- What the task asks
Only one span of the listing below is wanted: the lines from the one with "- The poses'" through the one with "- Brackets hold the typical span", reproduced exactly, both ends kept.

Given data Block Start

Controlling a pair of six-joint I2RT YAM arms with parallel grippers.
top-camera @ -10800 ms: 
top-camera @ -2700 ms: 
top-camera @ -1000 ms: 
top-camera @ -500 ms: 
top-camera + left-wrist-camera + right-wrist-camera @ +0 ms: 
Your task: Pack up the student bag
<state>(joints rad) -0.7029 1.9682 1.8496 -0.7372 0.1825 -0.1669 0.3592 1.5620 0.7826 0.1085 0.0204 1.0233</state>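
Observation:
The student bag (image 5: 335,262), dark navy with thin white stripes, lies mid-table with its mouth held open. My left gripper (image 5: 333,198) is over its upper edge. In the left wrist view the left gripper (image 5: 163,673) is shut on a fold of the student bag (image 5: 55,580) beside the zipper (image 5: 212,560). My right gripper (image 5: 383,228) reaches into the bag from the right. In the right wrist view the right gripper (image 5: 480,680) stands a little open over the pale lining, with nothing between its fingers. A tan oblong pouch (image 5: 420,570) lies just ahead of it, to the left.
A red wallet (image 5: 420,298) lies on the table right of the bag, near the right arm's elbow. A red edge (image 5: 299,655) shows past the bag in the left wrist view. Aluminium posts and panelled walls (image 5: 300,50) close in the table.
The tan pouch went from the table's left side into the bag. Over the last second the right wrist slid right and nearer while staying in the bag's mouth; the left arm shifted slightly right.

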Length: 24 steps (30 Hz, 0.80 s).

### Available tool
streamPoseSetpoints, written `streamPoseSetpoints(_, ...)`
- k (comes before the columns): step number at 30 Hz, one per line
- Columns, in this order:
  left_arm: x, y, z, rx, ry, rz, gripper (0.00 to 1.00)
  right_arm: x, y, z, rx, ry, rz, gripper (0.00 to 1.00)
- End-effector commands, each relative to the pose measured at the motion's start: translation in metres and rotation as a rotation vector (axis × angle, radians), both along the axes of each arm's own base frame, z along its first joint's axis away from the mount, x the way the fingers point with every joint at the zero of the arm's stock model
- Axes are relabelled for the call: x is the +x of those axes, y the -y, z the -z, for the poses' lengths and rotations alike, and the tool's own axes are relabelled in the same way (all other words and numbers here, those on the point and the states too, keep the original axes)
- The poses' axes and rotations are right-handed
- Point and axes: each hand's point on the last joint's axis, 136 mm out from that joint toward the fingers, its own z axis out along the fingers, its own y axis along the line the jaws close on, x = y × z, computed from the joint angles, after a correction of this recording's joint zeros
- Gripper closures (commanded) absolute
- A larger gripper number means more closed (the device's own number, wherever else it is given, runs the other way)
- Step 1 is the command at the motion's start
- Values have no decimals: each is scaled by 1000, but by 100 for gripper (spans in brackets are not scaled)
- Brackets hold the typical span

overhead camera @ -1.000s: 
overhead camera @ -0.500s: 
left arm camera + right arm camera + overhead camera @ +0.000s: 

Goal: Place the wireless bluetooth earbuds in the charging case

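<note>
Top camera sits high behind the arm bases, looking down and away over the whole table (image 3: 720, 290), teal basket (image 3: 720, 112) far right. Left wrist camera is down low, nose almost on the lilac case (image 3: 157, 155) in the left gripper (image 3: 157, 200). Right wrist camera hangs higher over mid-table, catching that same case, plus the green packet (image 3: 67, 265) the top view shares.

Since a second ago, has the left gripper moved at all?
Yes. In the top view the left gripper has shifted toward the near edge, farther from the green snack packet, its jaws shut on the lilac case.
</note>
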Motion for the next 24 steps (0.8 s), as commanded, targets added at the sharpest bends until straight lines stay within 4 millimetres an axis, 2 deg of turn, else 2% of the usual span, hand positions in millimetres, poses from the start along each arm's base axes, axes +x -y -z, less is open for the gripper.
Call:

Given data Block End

- Exercise result
- The poses' axes and rotations are right-handed
- Point and axes: each hand's point on the last joint's axis, 136 mm out from that joint toward the fingers, its own z axis out along the fingers, its own y axis along the line the jaws close on, x = y × z, computed from the joint angles, after a correction of this recording's joint zeros
- Gripper closures (commanded) absolute
- A larger gripper number means more closed (the device's own number, wherever else it is given, runs the other way)
- Step 1 is the command at the motion's start
- Values have no decimals: each is scaled by 1000, but by 100 for gripper (spans in brackets are not scaled)
- Brackets hold the typical span

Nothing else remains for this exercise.